No More Hoarding! How to Organize All Your Language Learning Resources

Ever heard of resource overload? Most language lovers I know can't get enough of new books, courses, and blogs to inspire them...but there's a dark side!

Language resources can be overwhelming. You might wonder which ones are worth your time, or what you really need to get started in a language.

Over the years, I've amassed a huge pile of language learning resources, and in today's post I want to introduce you to a few of my favourites and explain four categories of resources that you should have when you're teaching yourself a language.

For instant organisation, you can find a Resource Organiser worksheet in the Language Habit Toolkit, available in the Fluent Online School.

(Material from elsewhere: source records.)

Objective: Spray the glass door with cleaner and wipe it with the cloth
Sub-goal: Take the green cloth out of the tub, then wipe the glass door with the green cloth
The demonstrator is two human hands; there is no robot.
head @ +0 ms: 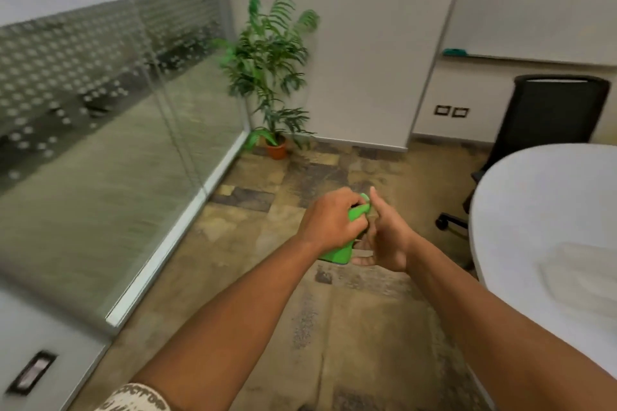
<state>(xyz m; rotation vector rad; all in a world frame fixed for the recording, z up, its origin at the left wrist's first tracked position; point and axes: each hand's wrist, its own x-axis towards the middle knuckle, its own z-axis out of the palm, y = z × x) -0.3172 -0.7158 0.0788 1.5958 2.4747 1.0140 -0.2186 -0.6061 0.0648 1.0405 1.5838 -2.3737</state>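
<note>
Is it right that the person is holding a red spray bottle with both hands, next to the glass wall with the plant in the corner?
Not quite: the spray bottle is green, not red. The head view shows the left hand gripping its top and the right hand against its side, with the glass wall on the left and the potted plant in the corner.

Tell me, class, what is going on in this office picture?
A person holds a green plastic spray bottle in front of them. The left hand grips its top, and the right hand touches it from the other side, forefinger raised. The patterned glass door stands to the left, not being sprayed. A pale folded cloth lies on the round white table.
</note>
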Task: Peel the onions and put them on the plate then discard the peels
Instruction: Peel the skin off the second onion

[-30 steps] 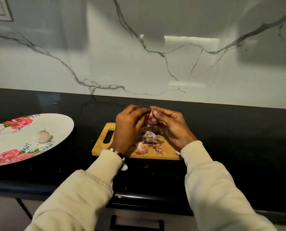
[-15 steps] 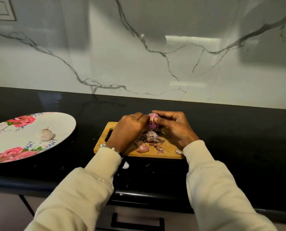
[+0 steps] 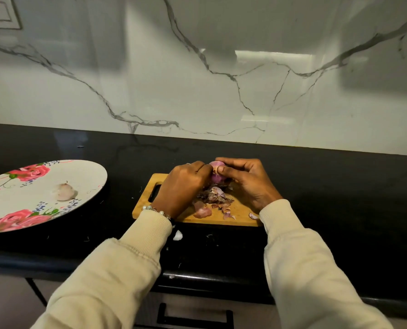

1) Guiding Resources: Language Textbooks and Language Courses

organising resources.png

The first resource I believe you should have is what I call a guiding resource. This can be a book, a CD set, a video course, or even a night class. For any resource to be considered a guiding resource in my mind, it must fulfil the following criteria:

Great Structure

Never compromise on structure. Look out for units, chapters, steps. There is none that is best for everyone, so ensure that your guiding resource follows a path that you will find interesting. You don't want something that just throws a lot of information at you, and you don’t want to be yawning by chapter 3.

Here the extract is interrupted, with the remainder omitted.